Эумене вытянула руку в небо и крикнула: смотри, Кромм, они уходят! Кромм поднял голову. Действительно, чёрные крестики остованов медленно уплывали на запад. Я же говорила, они не посмеют напасть на нас, торжествующе сказала Эумене. Кромм лишь молча поклонился в ответ.

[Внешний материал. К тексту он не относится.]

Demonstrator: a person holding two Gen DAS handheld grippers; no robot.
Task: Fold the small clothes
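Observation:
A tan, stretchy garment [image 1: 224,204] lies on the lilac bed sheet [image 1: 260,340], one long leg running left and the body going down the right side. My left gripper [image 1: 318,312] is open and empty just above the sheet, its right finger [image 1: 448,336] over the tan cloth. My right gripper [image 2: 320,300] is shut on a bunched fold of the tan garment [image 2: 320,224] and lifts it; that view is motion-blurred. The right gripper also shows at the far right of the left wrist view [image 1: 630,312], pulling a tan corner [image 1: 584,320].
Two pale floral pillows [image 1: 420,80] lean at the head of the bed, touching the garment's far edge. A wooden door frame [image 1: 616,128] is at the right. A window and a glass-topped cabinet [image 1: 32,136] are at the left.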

Аэрокабы пришли ближе к вечеру, когда солнце окрасило всё вокруг розовым и золотистым, удлинило тени, нежно коснулось щёк, словно прощаясь на ночь. Кромм весь день просидел на спине землееда мрачнее тучи, к нему даже никто не подходил, настолько красноречивым было угрюмое выражение его лица. Он пожёвывал свою красную бороду и смотрел на столбик песка, прихотливо танцевавший перед ним. Песок. Чёртов песок. А если он не танцует, а бесится? Что если это не танец радости? Что если он что-то чует во мне? А что он может чуять? Не мели ерунды, Кромм, ты сам себя пугаешь. Я не пугаю, я знаю: Протей был во мне, здесь, у самого сердца. А что, если там сейчас пустота? Дыра? Протей ушел, а то место, где он жил эти несколько часов, так и не заросло? Дурак, это невозможно с точки зрения физиологии. А Протей возможен с точки зрения твоей дурацкой физиологии? А проспать двести лет, а потом скакать как зайчик, это возможно с точки зрения твоей тупой физиологии? Ни хрена не знает твоя физиология. Не бесись.

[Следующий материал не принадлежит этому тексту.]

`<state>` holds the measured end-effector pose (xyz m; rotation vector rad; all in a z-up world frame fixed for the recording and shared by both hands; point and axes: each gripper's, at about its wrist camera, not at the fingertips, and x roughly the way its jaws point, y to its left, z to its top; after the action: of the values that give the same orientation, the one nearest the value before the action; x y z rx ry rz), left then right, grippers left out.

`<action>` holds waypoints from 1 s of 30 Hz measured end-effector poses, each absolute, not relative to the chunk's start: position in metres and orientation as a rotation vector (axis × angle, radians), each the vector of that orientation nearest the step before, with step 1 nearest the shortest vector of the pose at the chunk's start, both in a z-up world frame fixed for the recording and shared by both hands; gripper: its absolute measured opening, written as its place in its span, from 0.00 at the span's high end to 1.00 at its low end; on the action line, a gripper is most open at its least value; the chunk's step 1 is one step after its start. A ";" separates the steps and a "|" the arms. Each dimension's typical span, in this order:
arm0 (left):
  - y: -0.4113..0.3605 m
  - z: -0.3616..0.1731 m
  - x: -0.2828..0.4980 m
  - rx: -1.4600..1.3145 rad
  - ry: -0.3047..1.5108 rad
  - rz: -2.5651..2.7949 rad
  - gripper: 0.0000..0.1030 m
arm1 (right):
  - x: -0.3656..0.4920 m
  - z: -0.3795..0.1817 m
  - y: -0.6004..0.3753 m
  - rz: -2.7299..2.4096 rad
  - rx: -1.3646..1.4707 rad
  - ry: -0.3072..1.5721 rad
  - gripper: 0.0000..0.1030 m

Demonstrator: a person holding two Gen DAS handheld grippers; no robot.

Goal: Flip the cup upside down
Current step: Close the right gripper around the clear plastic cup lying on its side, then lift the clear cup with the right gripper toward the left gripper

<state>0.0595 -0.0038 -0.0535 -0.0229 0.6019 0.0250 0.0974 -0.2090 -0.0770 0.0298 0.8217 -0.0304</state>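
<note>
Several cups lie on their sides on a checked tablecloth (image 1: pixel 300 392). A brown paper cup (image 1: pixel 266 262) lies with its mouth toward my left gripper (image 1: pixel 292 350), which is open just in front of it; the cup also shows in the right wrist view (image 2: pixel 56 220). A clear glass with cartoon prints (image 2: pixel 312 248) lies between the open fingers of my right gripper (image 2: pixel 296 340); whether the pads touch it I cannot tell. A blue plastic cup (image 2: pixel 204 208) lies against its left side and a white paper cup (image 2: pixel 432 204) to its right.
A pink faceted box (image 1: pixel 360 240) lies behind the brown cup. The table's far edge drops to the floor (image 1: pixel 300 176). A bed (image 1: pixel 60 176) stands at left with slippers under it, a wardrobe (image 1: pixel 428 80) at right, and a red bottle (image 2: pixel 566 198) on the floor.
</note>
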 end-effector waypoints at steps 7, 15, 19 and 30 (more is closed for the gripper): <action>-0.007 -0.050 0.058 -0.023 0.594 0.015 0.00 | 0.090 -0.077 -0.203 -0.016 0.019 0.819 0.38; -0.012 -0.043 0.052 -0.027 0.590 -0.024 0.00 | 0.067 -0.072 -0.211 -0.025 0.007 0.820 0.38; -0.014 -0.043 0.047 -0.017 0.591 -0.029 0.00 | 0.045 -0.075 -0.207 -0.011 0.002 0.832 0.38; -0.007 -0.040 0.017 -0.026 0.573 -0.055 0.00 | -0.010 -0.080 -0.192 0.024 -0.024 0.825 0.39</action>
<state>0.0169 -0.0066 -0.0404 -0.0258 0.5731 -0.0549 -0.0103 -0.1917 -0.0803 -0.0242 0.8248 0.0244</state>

Я не бешусь. Хотя почему я вру самому себе? Конечно, я бешусь. Ещё как бешусь. И буду беситься дальше. Я буду беситься до тех пор, пока точно не выясню, что полностью чист, что никакой заразы в моём теле не осталась. Ну или в душе, или ещё где. И как ты это узнаешь? Да это проще пареной репы, машина снов поможет. Всё дело в машине снов. Как только я опущусь на её ложе, сразу увижу и Протея, и душеедов. Машина снов, она же всевидящая, от неё не укрыться. Главное, найти её. Чёрт с ними с этими вратами, в конце концов, я знаю, что они где-то там, за Привратником, в той стороне. Мне хотя бы направление известно, в котором их искать. А как машину найти Скорее бы мы уже доехали. Скорее бы.
Кромм неуверенно поскрёб пятернёй грудь в районе сердца, живой песок взметнулся вверх и это окончательно его доконало. Он повалился на спину, зажмурившись до слёз: а если я не успею? Если Протей во мне жив и почувствовал, что врата открыты? Если он начнёт звать подмогу? Мы же знаем, что протеев много? Если я не успею, всему конец. Мне конец, это ладно. Но тогда всему этому миру полный крындец настанет, потому что Протей не будет шутить, он пожрёт тут всё.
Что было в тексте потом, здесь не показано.